Data to examine section start
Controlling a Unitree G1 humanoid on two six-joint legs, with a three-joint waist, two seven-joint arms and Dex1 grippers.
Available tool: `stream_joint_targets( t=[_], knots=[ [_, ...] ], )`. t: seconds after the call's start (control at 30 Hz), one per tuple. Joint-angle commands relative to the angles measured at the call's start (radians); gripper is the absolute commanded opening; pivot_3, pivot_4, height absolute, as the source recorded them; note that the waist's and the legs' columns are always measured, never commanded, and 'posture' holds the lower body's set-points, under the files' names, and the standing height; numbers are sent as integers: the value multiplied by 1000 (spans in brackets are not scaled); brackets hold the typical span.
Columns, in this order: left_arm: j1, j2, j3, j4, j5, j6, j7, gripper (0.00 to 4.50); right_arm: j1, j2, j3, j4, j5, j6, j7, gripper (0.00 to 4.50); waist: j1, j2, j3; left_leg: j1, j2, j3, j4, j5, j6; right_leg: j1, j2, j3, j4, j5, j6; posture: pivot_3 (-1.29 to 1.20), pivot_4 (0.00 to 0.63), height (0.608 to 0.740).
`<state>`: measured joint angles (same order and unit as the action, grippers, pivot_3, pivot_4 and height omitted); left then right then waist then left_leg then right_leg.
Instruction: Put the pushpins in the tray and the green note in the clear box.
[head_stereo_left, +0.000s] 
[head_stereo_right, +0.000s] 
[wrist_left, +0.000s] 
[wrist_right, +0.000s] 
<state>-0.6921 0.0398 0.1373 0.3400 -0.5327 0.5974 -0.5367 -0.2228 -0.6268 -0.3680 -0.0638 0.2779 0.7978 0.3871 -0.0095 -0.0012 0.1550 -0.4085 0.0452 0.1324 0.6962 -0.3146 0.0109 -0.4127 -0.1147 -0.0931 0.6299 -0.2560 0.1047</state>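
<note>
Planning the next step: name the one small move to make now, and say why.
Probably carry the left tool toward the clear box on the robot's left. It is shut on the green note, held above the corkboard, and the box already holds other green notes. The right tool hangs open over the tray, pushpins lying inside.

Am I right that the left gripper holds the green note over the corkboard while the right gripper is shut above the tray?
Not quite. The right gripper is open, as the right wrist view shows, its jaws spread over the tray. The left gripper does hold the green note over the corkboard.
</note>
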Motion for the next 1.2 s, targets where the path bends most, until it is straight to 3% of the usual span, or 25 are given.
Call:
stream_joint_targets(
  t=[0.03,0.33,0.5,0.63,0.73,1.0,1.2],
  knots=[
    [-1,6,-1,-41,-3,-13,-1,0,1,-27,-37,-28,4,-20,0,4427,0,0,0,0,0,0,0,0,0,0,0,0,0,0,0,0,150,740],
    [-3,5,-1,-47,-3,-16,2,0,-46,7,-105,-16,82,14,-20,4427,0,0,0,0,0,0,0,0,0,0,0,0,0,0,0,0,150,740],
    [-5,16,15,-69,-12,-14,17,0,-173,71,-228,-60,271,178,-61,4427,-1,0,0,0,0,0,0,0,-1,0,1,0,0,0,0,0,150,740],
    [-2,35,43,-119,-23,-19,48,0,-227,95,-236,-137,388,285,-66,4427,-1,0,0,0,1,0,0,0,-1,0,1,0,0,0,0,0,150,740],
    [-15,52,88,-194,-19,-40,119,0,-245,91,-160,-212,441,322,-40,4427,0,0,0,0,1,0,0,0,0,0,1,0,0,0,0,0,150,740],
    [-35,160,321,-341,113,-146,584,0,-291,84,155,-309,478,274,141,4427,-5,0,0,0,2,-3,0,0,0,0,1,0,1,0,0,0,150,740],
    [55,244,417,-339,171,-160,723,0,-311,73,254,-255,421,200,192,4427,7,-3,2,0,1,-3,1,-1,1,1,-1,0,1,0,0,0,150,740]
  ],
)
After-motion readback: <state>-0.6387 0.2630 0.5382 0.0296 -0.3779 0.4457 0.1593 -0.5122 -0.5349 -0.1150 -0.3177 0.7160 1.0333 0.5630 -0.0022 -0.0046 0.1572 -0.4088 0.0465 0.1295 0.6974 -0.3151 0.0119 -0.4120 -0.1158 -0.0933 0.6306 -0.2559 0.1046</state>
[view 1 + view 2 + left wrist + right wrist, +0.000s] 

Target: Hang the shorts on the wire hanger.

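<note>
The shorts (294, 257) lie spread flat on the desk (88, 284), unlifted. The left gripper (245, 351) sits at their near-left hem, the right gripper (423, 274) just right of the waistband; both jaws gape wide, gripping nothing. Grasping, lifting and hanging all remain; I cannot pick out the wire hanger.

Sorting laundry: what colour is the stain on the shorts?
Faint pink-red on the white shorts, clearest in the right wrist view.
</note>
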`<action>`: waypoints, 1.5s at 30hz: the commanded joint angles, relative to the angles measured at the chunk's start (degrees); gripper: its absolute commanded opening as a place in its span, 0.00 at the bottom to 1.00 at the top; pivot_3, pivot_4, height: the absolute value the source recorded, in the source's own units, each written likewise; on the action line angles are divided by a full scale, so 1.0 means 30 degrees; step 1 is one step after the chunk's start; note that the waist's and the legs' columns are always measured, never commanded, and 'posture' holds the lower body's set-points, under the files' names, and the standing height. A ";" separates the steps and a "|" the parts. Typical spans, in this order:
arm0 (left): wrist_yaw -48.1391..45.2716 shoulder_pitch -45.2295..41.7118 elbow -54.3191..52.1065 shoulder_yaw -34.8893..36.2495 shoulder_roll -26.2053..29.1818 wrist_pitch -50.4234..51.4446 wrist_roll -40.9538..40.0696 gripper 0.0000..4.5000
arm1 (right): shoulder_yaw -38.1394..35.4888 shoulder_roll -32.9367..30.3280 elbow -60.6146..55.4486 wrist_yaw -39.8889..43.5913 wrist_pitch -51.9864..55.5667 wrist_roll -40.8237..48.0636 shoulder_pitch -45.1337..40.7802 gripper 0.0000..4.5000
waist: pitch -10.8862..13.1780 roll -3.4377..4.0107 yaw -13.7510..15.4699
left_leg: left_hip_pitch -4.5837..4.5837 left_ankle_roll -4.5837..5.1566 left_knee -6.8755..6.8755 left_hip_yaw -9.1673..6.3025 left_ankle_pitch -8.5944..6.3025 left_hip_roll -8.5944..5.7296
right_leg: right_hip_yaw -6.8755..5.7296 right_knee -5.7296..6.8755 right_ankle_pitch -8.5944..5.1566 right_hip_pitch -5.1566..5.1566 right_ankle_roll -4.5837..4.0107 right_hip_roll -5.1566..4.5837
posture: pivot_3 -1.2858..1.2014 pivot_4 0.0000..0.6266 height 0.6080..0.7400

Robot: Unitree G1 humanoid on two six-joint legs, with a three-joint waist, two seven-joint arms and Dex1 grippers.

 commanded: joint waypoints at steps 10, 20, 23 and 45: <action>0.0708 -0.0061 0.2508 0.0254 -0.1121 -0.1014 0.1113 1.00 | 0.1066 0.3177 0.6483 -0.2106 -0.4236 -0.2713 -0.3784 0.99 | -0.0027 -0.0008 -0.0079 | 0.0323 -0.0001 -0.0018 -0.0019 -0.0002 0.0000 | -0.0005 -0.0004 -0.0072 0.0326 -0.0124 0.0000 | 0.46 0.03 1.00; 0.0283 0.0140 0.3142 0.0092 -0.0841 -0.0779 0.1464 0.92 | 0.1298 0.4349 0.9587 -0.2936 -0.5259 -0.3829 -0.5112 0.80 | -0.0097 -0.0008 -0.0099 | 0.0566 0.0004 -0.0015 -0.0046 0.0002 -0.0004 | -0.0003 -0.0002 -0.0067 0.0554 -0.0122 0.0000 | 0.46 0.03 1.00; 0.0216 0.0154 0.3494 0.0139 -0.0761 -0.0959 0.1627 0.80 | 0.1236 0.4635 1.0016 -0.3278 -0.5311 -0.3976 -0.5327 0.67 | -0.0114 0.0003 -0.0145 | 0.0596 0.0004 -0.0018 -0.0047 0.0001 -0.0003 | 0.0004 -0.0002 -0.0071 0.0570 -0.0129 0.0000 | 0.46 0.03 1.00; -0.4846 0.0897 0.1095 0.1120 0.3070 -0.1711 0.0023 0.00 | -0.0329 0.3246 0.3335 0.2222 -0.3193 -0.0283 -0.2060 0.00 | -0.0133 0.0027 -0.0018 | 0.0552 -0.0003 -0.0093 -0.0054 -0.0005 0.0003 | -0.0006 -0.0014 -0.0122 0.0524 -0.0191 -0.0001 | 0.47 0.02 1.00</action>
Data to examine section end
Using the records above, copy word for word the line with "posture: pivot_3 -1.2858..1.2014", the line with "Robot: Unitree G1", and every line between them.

Written answer:
posture: pivot_3 -1.2858..1.2014 pivot_4 0.0000..0.6266 height 0.6080..0.7400

Robot: Unitree G1 humanoid on two six-joint legs, with a three-joint waist, two seven-joint arms and Dex1 grippers.

Besides this answer, the exercise requires nothing else.